BEGIN Materials provided

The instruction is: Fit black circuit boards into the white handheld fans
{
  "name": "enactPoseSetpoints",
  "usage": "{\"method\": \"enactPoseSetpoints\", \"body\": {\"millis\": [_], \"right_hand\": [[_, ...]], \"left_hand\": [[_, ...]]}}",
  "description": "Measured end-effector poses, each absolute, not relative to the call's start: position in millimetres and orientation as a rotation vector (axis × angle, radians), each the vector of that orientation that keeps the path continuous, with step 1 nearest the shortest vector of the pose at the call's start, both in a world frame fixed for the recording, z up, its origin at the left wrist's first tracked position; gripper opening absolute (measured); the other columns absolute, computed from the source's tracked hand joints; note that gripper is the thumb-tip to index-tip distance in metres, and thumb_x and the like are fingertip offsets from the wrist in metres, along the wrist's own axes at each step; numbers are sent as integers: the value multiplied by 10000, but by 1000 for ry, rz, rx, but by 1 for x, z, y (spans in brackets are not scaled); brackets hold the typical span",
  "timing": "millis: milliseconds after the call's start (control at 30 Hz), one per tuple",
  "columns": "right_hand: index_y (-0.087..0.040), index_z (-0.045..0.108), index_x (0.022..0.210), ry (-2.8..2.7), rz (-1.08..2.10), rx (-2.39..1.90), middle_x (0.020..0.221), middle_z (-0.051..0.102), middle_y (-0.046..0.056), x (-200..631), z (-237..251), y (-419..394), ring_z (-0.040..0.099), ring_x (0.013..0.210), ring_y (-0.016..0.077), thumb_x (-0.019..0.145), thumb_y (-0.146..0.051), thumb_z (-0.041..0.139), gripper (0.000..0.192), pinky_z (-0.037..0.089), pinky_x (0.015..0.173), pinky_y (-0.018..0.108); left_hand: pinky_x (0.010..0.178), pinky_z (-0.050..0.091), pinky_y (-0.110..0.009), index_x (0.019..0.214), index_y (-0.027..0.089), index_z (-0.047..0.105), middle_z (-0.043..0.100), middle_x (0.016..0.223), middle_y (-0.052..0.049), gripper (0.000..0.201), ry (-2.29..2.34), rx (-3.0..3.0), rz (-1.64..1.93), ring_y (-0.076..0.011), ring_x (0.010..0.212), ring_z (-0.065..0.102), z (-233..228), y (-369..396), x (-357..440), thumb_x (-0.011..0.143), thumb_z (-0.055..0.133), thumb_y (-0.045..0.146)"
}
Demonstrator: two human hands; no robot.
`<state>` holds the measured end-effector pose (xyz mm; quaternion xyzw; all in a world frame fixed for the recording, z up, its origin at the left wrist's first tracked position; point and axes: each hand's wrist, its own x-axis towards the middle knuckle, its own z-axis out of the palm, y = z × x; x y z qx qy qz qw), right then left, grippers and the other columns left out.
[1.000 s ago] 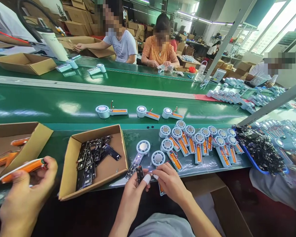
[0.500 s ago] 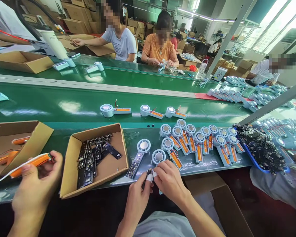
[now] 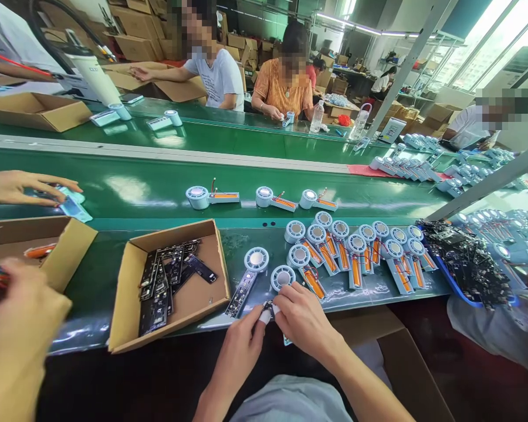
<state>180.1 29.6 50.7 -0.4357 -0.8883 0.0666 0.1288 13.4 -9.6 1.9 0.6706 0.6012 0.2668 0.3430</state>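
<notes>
My left hand (image 3: pixel 242 346) and my right hand (image 3: pixel 303 319) meet at the near edge of the green bench, pinching a small black circuit board (image 3: pixel 267 306) between taped fingertips. A light-blue fan part shows under my right hand (image 3: pixel 286 339). Just beyond lie a round fan head (image 3: pixel 283 277) and a fan head with a black board on its handle (image 3: pixel 249 275). A cardboard box (image 3: pixel 211 252) of black circuit boards (image 3: pixel 162 281) stands to the left of my left hand.
Rows of fan assemblies with orange batteries (image 3: pixel 356 252) lie to the right, then a blue tray of black boards (image 3: pixel 466 264). Three fans (image 3: pixel 264 199) sit on the green conveyor (image 3: pixel 114 187). A co-worker's hands (image 3: pixel 17 316) are at left beside a box (image 3: pixel 70 240). People sit across.
My hands stay together on the small board, shifted slightly. The co-worker's near hand moved left and down with the orange battery, and another hand has reached onto the conveyor. The fans moved right.
</notes>
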Motion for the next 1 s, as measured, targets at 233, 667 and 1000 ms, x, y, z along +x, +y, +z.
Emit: {"method": "enactPoseSetpoints", "body": {"millis": [233, 667, 1000], "right_hand": [[-187, 625, 799, -2578, -41, -1382, 815, 620, 51, 168, 33, 19, 550, 772, 219, 912, -87, 601, 153, 419, 672, 337], [-186, 624, 875, -2565, 155, -1246, 868, 634, 43, 178, 35, 25, 559, 769, 202, 951, -81, 580, 136, 445, 673, 316], [-175, 690, 1042, -2478, 528, -1011, 965, 684, 74, 196, 33, 42, 594, 873, 207, 950, -70, 535, 208, 511, 778, 311]], "left_hand": [[547, 467, -296, 972, 222, 645, 758, 764, -80, 306, 1652, 2067, 696, -264, 669, 752, -5, -12, 13, 936, 342, 197], [552, 460, -258, 946, 223, 637, 703, 691, -21, 277, 1478, 2033, 812, -201, 582, 683, -1, -9, 2, 956, 362, 192], [619, 462, -255, 847, 231, 625, 681, 719, -10, 259, 1338, 1873, 681, -188, 646, 653, 2, 3, -5, 952, 389, 234]]}}
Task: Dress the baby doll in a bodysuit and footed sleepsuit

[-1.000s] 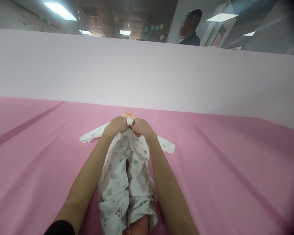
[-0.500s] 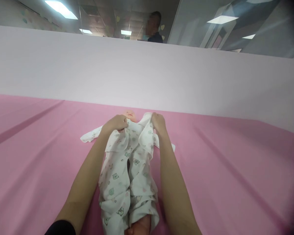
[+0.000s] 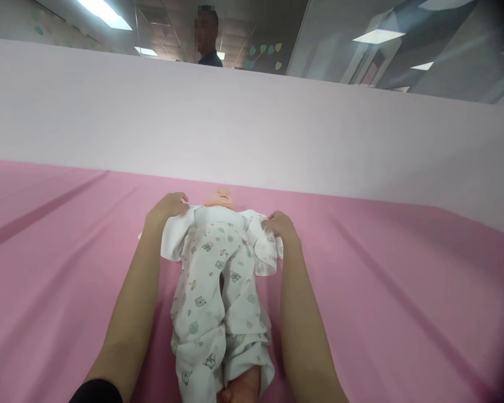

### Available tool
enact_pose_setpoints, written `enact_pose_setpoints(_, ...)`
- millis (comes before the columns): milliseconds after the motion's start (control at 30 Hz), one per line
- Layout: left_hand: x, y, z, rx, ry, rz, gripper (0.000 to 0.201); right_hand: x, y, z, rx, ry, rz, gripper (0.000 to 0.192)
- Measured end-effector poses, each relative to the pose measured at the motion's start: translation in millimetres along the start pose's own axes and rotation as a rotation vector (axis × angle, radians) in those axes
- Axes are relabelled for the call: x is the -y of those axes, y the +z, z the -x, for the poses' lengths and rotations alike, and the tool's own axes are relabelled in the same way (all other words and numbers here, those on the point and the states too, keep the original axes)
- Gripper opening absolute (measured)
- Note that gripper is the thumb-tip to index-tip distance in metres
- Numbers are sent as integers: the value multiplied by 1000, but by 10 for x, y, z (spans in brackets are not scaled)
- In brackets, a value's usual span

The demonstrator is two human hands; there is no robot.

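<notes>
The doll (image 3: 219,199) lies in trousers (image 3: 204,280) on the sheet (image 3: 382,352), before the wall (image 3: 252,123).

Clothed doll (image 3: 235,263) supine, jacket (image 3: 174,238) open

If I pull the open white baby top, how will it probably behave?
The baby top will likely flop, since its spread flaps crease softly. It seems light, as the cloth looks thin. It may drag: the doll appears to lie on it.

We see a doll (image 3: 219,199) lying on its back on a pink sheet (image 3: 382,336), its white jacket (image 3: 173,240) spread open above patterned trousers (image 3: 199,302), our left hand (image 3: 168,206) beside one shoulder, our right hand (image 3: 282,226) at the opposite flap, and a person (image 3: 210,39) beyond a white wall (image 3: 235,123).
</notes>
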State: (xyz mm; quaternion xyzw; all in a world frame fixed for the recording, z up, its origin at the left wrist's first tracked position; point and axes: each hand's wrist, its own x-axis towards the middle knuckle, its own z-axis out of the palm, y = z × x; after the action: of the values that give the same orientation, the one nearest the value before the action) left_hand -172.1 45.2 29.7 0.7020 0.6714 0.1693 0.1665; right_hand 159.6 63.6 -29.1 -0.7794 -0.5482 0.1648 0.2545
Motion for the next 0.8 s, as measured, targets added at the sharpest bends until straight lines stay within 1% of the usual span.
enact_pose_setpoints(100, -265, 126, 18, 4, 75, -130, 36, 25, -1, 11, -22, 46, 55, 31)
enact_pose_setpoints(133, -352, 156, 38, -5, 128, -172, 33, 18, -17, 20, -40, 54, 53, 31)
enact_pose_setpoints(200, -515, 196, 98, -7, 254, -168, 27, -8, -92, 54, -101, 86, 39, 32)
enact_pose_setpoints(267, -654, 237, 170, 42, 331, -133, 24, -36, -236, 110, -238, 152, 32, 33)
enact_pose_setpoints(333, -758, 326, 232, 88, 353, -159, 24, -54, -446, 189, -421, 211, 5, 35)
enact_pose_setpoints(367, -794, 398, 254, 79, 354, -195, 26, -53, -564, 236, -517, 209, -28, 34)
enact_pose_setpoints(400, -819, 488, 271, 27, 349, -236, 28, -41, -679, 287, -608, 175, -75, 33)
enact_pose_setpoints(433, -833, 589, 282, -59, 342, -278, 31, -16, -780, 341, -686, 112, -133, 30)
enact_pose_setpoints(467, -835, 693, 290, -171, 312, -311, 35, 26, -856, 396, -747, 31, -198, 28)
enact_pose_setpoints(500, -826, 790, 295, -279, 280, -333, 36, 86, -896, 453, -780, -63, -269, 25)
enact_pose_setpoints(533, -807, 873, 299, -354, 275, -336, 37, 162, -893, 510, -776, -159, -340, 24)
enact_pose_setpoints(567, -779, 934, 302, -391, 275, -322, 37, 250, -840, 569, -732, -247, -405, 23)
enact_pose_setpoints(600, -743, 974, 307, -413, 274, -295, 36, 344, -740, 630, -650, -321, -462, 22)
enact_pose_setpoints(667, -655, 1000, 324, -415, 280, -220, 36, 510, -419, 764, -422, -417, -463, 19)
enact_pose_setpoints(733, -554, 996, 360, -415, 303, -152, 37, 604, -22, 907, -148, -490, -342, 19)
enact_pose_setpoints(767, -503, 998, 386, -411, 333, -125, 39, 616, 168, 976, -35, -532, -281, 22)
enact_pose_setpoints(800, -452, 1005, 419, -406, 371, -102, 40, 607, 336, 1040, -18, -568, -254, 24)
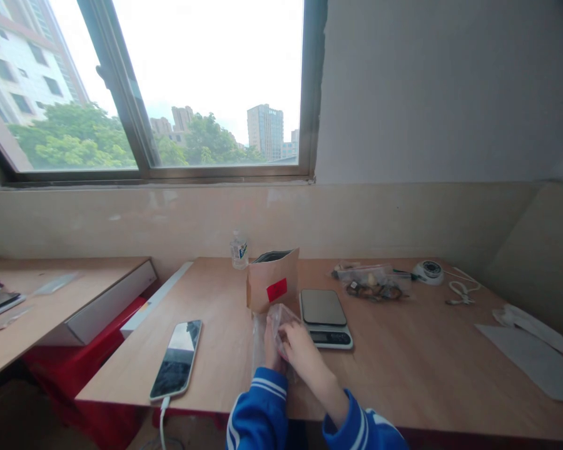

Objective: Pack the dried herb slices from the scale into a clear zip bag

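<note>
Both my hands are at a clear plastic bag (281, 314) near the front middle of the table. My left hand (273, 351) is wrapped by the bag's film, its fingers mostly hidden. With bent fingers, my right hand (299, 345) pinches the film from the right. Just behind them stands an upright brown paper bag (258, 284) with a red label (276, 289), its dark-lined mouth gaping. To the right lies a kitchen scale (323, 307), its plate bare.
A phone (176, 361) with a white charging cable (163, 422) lies at the left. A bottle (239, 251) stands at the back. Further right are plastic bags of small items (373, 282), a dome camera (428, 272) and white paper (530, 359).
</note>
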### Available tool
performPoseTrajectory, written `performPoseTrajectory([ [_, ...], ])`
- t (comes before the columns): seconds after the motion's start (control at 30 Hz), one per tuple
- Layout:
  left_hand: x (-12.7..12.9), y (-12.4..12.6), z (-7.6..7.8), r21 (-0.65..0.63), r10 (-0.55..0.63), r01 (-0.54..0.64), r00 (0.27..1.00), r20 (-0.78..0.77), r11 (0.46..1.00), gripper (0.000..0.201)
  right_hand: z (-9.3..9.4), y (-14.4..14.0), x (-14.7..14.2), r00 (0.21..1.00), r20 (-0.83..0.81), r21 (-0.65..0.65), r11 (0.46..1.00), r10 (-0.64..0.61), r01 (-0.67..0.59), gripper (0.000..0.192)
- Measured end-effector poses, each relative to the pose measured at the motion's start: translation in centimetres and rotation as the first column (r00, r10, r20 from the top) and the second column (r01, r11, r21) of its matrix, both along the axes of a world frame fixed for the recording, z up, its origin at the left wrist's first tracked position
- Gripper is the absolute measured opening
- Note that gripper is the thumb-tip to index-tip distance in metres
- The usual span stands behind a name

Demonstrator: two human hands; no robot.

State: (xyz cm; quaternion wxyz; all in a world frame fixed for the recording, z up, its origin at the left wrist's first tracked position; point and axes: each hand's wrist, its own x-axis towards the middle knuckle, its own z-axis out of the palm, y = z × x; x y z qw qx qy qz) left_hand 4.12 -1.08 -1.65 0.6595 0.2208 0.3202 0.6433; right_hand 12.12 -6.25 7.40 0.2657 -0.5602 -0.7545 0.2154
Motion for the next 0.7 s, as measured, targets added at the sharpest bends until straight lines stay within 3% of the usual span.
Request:
performPoseTrajectory([
  [0.1, -0.1, 0.3, -0.5, 0.012, 0.024, -0.024, 0.999, 0.021, 1.0, 0.035, 0.5, 0.2, 0.2, 0.99, 0.135, 0.064, 0.997, 0.031, -0.04, 0.028],
  [0.2, -0.3, 0.7, -0.9, -0.032, 0.04, -0.038, 0.997, 0.061, 0.999, 0.031, 0.6, -0.1, 0.3, 0.966, 0.252, 0.026, 0.997, 0.06, -0.069, 0.03],
  [0.3, -0.4, 0.9, -1.2, -0.054, -0.018, 0.026, 0.99, 0.142, 0.998, 0.037, 0.9, -0.6, -0.2, 0.948, 0.312, -0.025, 0.998, 0.061, -0.055, 0.033],
  [0.4, -0.4, 0.9, -1.2, -0.035, -0.112, 0.123, 0.968, 0.222, 0.992, 0.043, 1.1, -1.3, -0.9, 0.938, 0.348, -0.043, 0.999, 0.001, 0.015, 0.043],
  [0.53, -0.2, 0.6, -0.7, -0.034, -0.125, 0.138, 0.96, 0.249, 0.99, 0.046, 0.8, -1.6, -1.4, 0.93, 0.361, -0.034, 0.996, -0.062, 0.08, 0.052],
  [0.7, -0.4, -0.5, 0.9, 0.012, -0.167, 0.173, 0.923, 0.347, 0.985, 0.043, 0.0, -0.3, 0.0, 0.965, 0.26, -0.033, 0.999, 0.026, -0.018, 0.057],
])
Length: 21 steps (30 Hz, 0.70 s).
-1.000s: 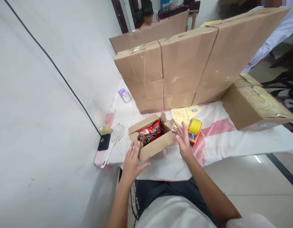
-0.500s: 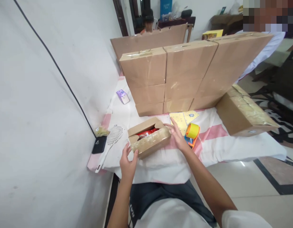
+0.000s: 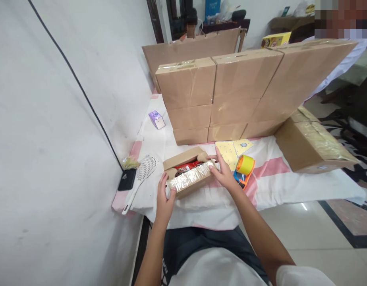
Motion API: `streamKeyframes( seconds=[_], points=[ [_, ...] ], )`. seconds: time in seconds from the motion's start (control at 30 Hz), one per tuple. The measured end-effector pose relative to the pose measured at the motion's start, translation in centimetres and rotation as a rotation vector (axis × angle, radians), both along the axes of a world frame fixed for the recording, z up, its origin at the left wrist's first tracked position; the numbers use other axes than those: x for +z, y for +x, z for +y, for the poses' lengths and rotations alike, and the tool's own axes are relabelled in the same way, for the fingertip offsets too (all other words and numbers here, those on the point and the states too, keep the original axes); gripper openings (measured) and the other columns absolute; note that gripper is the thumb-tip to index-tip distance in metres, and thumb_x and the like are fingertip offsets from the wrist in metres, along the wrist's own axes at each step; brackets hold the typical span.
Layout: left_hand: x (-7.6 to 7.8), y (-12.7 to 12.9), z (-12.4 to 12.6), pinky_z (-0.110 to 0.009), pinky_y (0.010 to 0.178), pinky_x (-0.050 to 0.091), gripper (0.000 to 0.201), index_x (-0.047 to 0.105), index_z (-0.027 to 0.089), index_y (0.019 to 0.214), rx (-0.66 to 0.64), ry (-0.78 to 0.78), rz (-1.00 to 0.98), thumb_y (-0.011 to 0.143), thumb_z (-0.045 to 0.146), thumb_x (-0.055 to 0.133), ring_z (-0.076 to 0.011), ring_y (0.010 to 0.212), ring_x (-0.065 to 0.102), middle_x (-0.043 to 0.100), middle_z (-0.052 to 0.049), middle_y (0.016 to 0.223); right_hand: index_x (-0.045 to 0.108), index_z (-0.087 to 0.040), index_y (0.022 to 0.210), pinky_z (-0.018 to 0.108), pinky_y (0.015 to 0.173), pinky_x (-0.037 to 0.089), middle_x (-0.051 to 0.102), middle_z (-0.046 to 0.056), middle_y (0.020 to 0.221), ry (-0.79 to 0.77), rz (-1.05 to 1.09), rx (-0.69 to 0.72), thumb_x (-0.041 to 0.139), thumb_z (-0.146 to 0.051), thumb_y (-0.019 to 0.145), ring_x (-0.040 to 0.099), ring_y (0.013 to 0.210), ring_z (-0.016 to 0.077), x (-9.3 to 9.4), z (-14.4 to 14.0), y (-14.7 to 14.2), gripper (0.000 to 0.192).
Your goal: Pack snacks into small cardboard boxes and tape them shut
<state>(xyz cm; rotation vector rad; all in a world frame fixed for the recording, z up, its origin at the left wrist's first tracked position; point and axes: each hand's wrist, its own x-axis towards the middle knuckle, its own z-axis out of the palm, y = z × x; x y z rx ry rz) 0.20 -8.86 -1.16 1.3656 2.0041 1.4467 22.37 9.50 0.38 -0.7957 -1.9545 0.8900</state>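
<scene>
Small cardboard box [image 3: 188, 174] sits on white-and-pink cloth [image 3: 269, 178] at near table edge, between both hands. Left hand [image 3: 165, 198] clasps box's left end; right hand [image 3: 223, 172] presses taped front flap [image 3: 192, 177] at right end. Box's long axis runs left-right, right end angled slightly away. Red snack packet [image 3: 188, 167] shows inside. Yellow tape dispenser [image 3: 244, 169] just right of right hand.

The small cardboard box [image 3: 188, 174] is brown with a shiny tape-covered flap; the packet [image 3: 188, 166] inside is red. At its three o'clock lies a yellow-and-orange tape dispenser [image 3: 244, 170]. The table cloth [image 3: 275, 174] is white with pink stripes; at ten o'clock, a white spatula [image 3: 141, 174].
</scene>
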Motion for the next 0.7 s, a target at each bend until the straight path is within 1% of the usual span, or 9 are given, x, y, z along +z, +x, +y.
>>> streamKeyframes(
  seconds=[0.1, 0.2, 0.27, 0.37, 0.47, 0.53, 0.6, 0.67, 0.7],
  points=[
    [0.0, 0.0, -0.1, -0.047, 0.124, 0.032, 0.060, 0.038, 0.030, 0.157, 0.010, -0.023, -0.028, 0.100, 0.039, 0.052, -0.0267, 0.151, 0.037, 0.041, -0.011, 0.162, 0.035, -0.027, 0.160, 0.056, 0.106, 0.044, 0.068, 0.009, 0.111, 0.045, -0.099, 0.034, 0.054, -0.039, 0.097, 0.054, 0.113, 0.0312, 0.1, 0.4, -0.6, 0.067],
    [0.0, -0.3, 0.0, -0.047, 0.123, 0.032, 0.062, 0.035, 0.030, 0.159, 0.006, -0.040, -0.041, 0.100, 0.040, 0.053, -0.0271, 0.151, 0.037, 0.041, -0.011, 0.162, 0.040, -0.023, 0.157, 0.054, 0.104, 0.045, 0.067, 0.010, 0.109, 0.045, -0.098, -0.006, 0.054, -0.037, 0.096, 0.053, 0.112, 0.0319, -0.3, 0.5, -1.1, 0.064],
    [0.0, -0.9, 0.6, -0.048, 0.121, 0.035, 0.069, 0.032, 0.029, 0.160, 0.007, -0.050, -0.072, 0.097, 0.042, 0.057, -0.0289, 0.152, 0.034, 0.036, -0.013, 0.165, 0.039, -0.022, 0.158, 0.054, 0.103, 0.046, 0.067, 0.010, 0.107, 0.038, -0.074, -0.023, 0.053, -0.033, 0.096, 0.053, 0.110, 0.0314, -0.7, 0.4, -1.3, 0.064],
    [-0.2, -2.1, 2.3, -0.049, 0.115, 0.042, 0.094, 0.016, 0.030, 0.164, 0.001, -0.104, -0.211, 0.088, 0.047, 0.069, -0.0322, 0.151, 0.036, 0.030, -0.016, 0.167, 0.032, -0.024, 0.161, 0.053, 0.105, 0.045, 0.067, 0.008, 0.107, 0.046, -0.038, -0.027, 0.049, -0.027, 0.096, 0.052, 0.111, 0.0302, -1.0, 0.3, -1.4, 0.066],
    [-0.5, -3.2, 4.1, -0.046, 0.114, 0.044, 0.110, 0.002, 0.033, 0.165, -0.054, -0.092, -0.281, 0.083, 0.048, 0.074, -0.0310, 0.146, 0.044, 0.035, -0.015, 0.164, 0.021, -0.027, 0.164, 0.053, 0.111, 0.042, 0.057, 0.012, 0.133, 0.054, -0.003, -0.041, 0.049, -0.027, 0.096, 0.050, 0.124, 0.0293, -1.1, 0.2, -1.5, 0.073],
    [-0.3, -3.6, 4.6, -0.045, 0.114, 0.043, 0.103, 0.010, 0.032, 0.165, -0.051, -0.013, -0.196, 0.084, 0.048, 0.072, -0.0300, 0.144, 0.048, 0.045, -0.014, 0.158, 0.012, -0.029, 0.165, 0.054, 0.114, 0.040, 0.041, 0.014, 0.152, 0.044, 0.021, -0.046, 0.051, -0.029, 0.096, 0.047, 0.133, 0.0298, -1.2, 0.0, -1.5, 0.080],
    [0.5, -3.6, 4.4, -0.048, 0.115, 0.041, 0.075, 0.038, 0.029, 0.157, -0.061, 0.041, -0.014, 0.090, 0.045, 0.066, -0.0300, 0.141, 0.050, 0.058, -0.012, 0.146, 0.004, -0.030, 0.166, 0.056, 0.116, 0.038, 0.030, 0.014, 0.162, 0.018, 0.042, -0.037, 0.051, -0.031, 0.097, 0.042, 0.140, 0.0304, -1.3, -0.1, -1.5, 0.084],
    [2.0, -3.0, 3.6, -0.054, 0.118, 0.034, 0.042, 0.063, 0.029, 0.135, -0.097, 0.008, 0.225, 0.095, 0.042, 0.058, -0.0306, 0.136, 0.053, 0.068, -0.009, 0.131, 0.005, -0.030, 0.166, 0.057, 0.119, 0.034, 0.032, 0.014, 0.164, -0.020, 0.053, -0.013, 0.052, -0.034, 0.099, 0.038, 0.146, 0.0299, -1.4, -0.1, -1.6, 0.082],
    [3.0, -2.4, 3.1, -0.058, 0.121, 0.029, 0.033, 0.069, 0.030, 0.126, -0.108, -0.043, 0.353, 0.097, 0.041, 0.057, -0.0313, 0.135, 0.054, 0.070, -0.009, 0.129, 0.009, -0.030, 0.165, 0.056, 0.121, 0.033, 0.036, 0.013, 0.163, -0.039, 0.056, 0.000, 0.052, -0.036, 0.100, 0.037, 0.147, 0.0293, -1.5, 0.0, -1.7, 0.079]
  ],
)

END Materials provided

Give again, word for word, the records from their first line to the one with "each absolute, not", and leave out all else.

◆ **Solution to the problem**:
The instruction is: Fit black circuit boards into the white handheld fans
{
  "name": "enactPoseSetpoints",
  "usage": "{\"method\": \"enactPoseSetpoints\", \"body\": {\"millis\": [_], \"right_hand\": [[_, ...]], \"left_hand\": [[_, ...]]}}",
  "description": "Measured end-effector poses, each absolute, not relative to the call's start: position in millimetres and orientation as a rotation vector (axis × angle, radians), each the vector of that orientation that keeps the path continuous, with step 1 nearest the shortest vector of the pose at the call's start, both in a world frame fixed for the recording, z up, its origin at the left wrist's first tracked position; gripper opening absolute (measured); the other columns absolute, computed from the source's tracked hand joints; note that gripper is the thumb-tip to index-tip distance in metres, and thumb_x and the like are fingertip offsets from the wrist in metres, along the wrist's own axes at each step; numbers are sent as integers: the value multiplied by 10000, but by 1000 for ry, rz, rx, but by 1 for x, z, y (spans in brackets are not scaled); brackets hold the typical span",

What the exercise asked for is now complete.